“Everything should be made as simple as possible, but not simpler.” A. Einstein
While investigating the vigorous stirring of scikit-Learn with Unity3D, I am struggling to maintain a clear goal and avoid a chaotic jumble of assorted technologies.
Einstein’s quote above continually echoes in my mind.This quote has an interesting background. Apparently Einstein never wrote or said those words; however, in numerous ways he implied and endorsed this theme of simplicity. The best documentation indicates that the quote was in the context of evaluating music, not physics. On the other hand, it was an accurate paraphrase of his lecture on the Method of Theoretical Physics in 1933.
If immersive data worlds are to be effective in understanding the complexities of data analytics, then these worlds must be as simple as possible, but not simpler. They must be intuitive, given human experience and human endeavors. Yet, they must vividly show the fundamental complexities inherent in the analytics. A few initial insights follow…

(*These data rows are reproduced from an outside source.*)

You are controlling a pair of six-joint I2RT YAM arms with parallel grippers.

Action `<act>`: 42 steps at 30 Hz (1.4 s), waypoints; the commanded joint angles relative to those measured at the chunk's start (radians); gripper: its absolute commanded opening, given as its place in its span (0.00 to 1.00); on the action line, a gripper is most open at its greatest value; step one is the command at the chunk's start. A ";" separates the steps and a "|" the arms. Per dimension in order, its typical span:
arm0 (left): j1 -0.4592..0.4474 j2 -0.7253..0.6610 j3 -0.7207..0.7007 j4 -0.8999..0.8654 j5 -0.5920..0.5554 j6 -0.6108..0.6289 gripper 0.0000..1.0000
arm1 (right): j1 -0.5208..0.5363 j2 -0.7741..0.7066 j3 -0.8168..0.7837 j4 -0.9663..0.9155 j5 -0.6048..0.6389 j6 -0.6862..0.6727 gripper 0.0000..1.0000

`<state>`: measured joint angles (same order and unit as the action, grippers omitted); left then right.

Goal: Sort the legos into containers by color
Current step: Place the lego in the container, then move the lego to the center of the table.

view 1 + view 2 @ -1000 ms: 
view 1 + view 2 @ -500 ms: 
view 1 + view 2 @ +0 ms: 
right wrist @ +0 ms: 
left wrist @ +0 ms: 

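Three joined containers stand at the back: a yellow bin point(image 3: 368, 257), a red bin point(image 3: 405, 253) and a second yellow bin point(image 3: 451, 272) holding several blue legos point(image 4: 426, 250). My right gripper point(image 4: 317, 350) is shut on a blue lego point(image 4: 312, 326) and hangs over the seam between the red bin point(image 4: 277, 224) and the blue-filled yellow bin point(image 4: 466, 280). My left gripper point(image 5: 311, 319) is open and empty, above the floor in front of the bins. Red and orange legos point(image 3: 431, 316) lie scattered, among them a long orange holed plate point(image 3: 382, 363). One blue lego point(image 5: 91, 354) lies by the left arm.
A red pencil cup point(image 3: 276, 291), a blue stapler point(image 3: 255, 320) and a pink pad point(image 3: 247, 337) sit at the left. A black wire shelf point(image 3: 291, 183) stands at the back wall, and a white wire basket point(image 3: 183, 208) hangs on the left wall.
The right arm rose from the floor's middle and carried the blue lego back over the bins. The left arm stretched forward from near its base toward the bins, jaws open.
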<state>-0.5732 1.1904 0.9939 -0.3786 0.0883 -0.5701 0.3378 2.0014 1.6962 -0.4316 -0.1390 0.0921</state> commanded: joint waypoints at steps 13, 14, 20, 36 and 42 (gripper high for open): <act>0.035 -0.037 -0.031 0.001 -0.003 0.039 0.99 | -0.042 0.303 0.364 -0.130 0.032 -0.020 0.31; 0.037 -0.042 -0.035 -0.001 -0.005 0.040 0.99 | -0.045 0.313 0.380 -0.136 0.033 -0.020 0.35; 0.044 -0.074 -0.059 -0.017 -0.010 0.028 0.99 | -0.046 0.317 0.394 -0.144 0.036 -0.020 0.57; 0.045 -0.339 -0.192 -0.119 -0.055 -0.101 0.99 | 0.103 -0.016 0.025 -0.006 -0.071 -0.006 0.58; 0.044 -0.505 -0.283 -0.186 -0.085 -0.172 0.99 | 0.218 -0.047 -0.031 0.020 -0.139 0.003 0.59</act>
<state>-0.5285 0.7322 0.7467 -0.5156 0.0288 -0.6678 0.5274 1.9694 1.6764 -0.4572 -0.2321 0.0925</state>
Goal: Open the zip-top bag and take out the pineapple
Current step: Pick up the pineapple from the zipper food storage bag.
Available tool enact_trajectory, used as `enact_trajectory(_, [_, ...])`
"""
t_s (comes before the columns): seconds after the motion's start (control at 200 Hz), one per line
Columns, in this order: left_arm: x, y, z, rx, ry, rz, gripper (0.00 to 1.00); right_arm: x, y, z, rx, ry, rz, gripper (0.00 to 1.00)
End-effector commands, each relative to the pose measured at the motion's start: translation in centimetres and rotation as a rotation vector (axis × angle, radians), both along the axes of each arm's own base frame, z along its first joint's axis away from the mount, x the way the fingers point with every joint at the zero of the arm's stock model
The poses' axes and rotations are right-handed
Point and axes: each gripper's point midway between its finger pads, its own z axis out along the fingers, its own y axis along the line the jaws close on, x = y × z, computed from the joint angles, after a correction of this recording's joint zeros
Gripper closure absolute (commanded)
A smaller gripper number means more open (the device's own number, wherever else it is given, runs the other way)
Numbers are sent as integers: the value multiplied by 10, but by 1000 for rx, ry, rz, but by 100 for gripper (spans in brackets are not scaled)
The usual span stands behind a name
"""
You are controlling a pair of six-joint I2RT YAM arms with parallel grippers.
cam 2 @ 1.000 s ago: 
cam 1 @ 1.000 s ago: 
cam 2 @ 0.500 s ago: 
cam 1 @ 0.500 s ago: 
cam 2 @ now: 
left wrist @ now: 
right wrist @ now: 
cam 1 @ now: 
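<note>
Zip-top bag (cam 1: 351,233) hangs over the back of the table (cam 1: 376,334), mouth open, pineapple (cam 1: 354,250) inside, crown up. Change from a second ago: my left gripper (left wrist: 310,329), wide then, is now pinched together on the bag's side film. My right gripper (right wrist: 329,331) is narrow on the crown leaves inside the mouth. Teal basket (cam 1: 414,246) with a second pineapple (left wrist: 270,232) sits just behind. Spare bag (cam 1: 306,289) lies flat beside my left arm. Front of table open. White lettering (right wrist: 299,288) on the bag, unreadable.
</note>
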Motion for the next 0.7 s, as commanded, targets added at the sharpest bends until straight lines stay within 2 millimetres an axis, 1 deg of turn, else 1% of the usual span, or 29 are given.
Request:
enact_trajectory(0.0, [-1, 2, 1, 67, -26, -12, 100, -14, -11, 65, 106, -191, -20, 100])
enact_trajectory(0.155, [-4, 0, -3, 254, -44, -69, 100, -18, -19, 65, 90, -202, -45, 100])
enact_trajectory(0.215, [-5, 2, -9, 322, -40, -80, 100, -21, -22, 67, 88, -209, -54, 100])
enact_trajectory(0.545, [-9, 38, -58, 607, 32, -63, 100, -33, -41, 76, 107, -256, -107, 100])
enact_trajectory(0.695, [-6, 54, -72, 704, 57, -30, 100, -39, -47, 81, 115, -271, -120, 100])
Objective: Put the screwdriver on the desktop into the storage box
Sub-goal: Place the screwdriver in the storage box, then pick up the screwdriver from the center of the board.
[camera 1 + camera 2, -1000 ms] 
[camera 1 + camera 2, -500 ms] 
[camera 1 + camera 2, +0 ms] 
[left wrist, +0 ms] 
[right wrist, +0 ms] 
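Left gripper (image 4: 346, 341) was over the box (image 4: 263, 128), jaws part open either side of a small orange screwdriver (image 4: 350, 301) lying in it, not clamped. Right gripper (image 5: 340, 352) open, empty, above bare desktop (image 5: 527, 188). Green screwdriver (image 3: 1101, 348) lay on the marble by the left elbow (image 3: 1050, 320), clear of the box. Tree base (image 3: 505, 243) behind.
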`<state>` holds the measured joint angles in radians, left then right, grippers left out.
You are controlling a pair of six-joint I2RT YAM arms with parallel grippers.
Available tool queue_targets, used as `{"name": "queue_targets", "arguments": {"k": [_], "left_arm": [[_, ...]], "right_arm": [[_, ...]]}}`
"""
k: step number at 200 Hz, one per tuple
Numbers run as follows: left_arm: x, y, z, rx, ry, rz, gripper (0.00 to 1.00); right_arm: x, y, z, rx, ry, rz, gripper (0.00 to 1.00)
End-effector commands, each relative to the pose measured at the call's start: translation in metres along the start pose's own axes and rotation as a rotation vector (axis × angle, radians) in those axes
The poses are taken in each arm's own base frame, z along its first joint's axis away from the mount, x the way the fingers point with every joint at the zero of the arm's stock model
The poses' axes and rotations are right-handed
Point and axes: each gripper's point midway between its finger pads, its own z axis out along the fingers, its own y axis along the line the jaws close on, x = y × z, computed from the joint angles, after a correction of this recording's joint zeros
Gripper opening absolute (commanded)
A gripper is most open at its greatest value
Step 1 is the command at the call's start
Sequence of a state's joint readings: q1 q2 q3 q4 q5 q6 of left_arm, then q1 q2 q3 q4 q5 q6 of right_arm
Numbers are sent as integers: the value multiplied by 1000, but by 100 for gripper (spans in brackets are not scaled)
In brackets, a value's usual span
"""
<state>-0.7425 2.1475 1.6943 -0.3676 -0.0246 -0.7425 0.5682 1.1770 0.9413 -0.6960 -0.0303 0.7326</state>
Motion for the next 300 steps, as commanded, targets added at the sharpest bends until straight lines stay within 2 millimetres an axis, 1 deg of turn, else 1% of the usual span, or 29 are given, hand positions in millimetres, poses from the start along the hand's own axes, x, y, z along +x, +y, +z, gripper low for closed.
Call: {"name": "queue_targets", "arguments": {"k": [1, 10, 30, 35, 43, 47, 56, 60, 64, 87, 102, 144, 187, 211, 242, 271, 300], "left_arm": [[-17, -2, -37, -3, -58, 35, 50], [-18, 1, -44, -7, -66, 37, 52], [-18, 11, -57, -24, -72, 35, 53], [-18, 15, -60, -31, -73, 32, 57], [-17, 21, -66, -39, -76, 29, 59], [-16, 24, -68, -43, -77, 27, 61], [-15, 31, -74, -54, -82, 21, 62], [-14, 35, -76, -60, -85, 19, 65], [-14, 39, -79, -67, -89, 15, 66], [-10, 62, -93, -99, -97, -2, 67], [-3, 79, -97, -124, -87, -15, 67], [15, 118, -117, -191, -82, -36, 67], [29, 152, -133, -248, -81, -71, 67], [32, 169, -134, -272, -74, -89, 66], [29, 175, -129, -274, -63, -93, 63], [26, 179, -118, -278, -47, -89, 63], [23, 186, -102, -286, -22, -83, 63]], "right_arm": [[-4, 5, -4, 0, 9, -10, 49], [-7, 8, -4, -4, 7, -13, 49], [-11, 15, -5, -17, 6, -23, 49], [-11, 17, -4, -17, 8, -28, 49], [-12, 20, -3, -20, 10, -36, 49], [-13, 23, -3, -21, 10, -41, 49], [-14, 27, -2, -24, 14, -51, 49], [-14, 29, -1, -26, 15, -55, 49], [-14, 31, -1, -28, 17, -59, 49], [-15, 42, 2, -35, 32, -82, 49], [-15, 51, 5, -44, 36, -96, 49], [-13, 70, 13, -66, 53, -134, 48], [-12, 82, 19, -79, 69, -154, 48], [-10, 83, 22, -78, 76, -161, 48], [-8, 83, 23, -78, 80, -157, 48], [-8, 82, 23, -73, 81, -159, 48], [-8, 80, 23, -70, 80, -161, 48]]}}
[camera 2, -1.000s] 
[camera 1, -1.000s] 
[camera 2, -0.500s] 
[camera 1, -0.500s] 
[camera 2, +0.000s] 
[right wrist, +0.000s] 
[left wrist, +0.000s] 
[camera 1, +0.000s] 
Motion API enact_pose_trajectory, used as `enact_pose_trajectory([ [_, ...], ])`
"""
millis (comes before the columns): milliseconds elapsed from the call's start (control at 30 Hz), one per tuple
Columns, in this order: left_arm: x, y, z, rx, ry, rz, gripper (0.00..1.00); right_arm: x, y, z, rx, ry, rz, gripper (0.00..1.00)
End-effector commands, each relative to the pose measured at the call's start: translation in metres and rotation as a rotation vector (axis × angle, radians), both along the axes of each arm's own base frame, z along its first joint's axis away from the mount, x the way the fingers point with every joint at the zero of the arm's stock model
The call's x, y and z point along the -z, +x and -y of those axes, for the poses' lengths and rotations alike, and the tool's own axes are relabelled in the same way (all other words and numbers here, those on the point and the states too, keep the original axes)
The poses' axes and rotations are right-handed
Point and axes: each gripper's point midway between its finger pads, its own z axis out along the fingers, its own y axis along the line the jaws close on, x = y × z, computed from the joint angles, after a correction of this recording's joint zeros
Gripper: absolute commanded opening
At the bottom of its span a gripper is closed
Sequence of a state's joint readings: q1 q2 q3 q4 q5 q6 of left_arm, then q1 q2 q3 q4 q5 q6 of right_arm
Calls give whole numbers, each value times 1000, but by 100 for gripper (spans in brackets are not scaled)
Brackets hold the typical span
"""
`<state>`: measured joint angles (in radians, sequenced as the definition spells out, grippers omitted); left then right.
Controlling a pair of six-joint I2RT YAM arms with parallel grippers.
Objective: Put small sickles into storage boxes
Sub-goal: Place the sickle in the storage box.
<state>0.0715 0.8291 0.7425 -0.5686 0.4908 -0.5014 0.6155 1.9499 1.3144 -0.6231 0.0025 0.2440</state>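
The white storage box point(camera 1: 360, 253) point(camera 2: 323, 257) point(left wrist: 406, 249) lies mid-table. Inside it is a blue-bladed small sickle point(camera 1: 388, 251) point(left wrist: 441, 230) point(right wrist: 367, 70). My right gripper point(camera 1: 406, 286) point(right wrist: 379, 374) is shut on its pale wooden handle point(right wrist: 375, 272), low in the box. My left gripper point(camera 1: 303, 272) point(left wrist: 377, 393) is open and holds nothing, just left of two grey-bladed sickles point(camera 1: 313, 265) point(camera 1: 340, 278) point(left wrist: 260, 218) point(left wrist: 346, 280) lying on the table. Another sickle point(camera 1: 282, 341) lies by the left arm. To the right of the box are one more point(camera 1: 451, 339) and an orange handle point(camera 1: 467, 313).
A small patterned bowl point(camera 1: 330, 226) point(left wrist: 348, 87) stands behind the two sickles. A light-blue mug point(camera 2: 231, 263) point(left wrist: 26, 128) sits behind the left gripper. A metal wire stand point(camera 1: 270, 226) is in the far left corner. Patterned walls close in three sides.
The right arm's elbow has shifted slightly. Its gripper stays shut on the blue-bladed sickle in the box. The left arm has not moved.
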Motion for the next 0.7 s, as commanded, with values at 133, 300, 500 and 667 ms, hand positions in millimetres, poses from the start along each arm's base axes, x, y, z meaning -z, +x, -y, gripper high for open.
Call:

Immersive Implies Experiencing
Most equate the term immersive with technology, rather than its objectives. This year, an explosion of inexpensive and reliable immersive VR technology will plummet us. VR hype will pervade! However, we need to use this technology to ‘experience analytics’. That is, we have to sense, think, and behave as citizens of an immersive data world, in the spirit of Flatland by Edward Abbott [1]. How would you (as a dataset) sense, think and behave as you are being processed by some learning algorithm that suck the informational essential from your bits? Would it feel like a gentle massage or quite the opposite? The point is not to witness the raw matrix operations, but to sense those discerning eigenvectors (for example) pop out, revealing simpler dimensions.
It is all about experiencing the analytics as simple as possible, but not simpler. It is ironic that our objective is similar to that of our video gaming colleagues when using VR technology. It is about creating an experience, one that is engaging and even entertaining. However, our objective has a more rigorous standard of enhancing human judgment.
Generalizing Beyond Known Data
As previously noted, the purpose of immersive analytics is to augment human judgment with analytical reasoning that generalizes (statistical inferencing) beyond known data. It is in the spirit of Decision Support Systems from several decades ago.
I have been reading The Master Algorithm [2] by Pedro Domingos (which I plan to address in a later blog). As contrasted with ‘generalizing’, the objective of ‘learning’ seems more robust. In this book and earlier writings, Domingos explains the components of (machine) learning as Representation + Evaluation + Optimization where:
- Representation is the fit/predict model, both its structure (supervised classification/regression or unsupervised clustering) plus hyperparameters.
- Evaluation (also known as cross-validation) is a method to “distinguish good learners from bad ones”.
- Optimization is a process of generating and evaluating among an ensemble of models, using techniques like bagging, boosting, and stacking.
The point is that a data world should render many and varied models of the same ground truth and that the best solution may be combinations among several models. Further, this may continually change and evolve over time. …While hopefully keeping it as simple as possible, but not simpler.
Data Physics
It is essential that we get the physics correct for a data world. What is the analogy for weight, gravity, momentum and the like?
What’s up? It seems that the ‘up’ dimension should be a measure of abstraction, with the ground being the ‘ground truth’ of observational data. And, below the ground is the unknowable complexity of reality. So, the analogy is to build skyscrapers that allow us to generalize beyond the ground truth. The taller the skyscraper, the better (and hopefully simpler) is the generalization. Learning would appear has a vigorous forest of skyscrapers, constantly striving upward.
Information entropy measures the uncertainty or surprise in information (i.e., prediction as generated by the model). Hence, going in the ‘up’ direction should imply more certainty and less surprise. We might even find a specific measure that uses units of bits or shannons. The less shannons, the higher our analytic models would rise!
Amid this upward dynamic, another physics component for data worlds would be an attractive force between clusters of similar data. In fact, if two datasets were identical, they should blend into one dataset. Using the analogy of parallel coordinate plots, another example is that the attribute poles would attract each other if their data exhibits a high correlation.
These are a few initial thoughts on the physics of a data world. Much more thought is needed! …While hopefully keeping it as simple as possible, but not simpler.
Clean Interface
The final insight is the requirement for a clean interface between analytics and its rendering as a data world. It seems that all interaction should pass through a structured (SQL) database, at least initially. In other words, the analytic processes create results at various levels of abstraction and insert them into an SQL database. These results are retrieved and rendered as the data world.
Why? It will force us to define the data structures required to create data worlds as interlinking SQL tables. Everything will be data driven by the analytics, and the data world can focus on properly rendering those results from the database.
For prototype development, SQLite is a good choice, being a stable component of both Python (via pandas and sqlalchemy) and Unity3D (via SimpleSQL). I have made good progress with this approach, as will be documented in future blogs.
– – –
In conclusion, the above insights are several disconnected ideas that emerged from initial work with scikit-Learn, some of which was merged into the IEEE VR2016 paper.